• [What you have to do]:
Gather, from the data below, each line in which the word "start" occurs.

━━━ Data extract ━━━

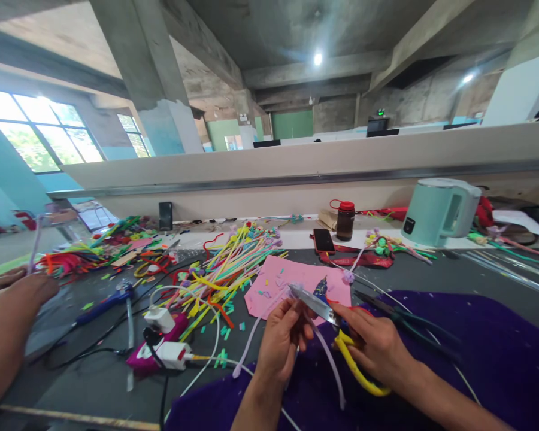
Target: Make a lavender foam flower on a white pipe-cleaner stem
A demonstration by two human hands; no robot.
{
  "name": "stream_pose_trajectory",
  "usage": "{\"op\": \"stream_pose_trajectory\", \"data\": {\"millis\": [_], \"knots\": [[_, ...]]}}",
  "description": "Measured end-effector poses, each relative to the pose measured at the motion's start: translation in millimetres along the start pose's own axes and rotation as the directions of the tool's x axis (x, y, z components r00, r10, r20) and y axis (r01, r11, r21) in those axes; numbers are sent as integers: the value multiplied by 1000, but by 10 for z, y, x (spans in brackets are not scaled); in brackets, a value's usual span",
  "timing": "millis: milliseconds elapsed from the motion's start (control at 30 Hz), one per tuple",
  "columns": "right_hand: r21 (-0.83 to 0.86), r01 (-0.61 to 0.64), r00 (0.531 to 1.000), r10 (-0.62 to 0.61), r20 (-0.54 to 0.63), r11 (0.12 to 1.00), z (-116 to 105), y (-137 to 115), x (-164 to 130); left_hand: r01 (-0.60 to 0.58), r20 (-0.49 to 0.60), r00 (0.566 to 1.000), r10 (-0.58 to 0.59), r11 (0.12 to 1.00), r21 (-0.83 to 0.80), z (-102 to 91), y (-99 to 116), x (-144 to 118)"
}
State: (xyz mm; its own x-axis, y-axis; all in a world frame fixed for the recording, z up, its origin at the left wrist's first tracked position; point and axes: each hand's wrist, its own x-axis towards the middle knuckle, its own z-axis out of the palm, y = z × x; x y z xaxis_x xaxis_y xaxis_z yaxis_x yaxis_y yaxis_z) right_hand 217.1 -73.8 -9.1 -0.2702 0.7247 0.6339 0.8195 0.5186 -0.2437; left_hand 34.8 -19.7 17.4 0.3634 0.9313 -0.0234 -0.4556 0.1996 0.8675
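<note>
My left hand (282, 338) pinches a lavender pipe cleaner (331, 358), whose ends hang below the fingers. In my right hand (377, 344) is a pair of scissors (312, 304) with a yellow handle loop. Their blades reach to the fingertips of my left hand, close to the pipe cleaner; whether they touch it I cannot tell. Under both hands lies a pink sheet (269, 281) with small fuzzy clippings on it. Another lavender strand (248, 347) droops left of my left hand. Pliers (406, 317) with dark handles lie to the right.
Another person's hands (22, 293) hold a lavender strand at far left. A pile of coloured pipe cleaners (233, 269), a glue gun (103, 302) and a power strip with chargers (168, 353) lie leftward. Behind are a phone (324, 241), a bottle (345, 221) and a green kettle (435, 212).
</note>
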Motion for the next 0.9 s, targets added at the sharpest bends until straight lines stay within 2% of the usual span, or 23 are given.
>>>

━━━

• [Solved exercise]:
  "description": "Measured end-effector poses, each relative to the pose measured at the motion's start: translation in millimetres along the start pose's own axes and rotation as the directions of the tool's x axis (x, y, z components r00, r10, r20) and y axis (r01, r11, r21) in those axes; numbers are sent as integers: the value multiplied by 1000, but by 10 for z, y, x (spans in brackets are not scaled); in brackets, a value's usual span",
  "timing": "millis: milliseconds elapsed from the motion's start (control at 30 Hz), one per tuple",

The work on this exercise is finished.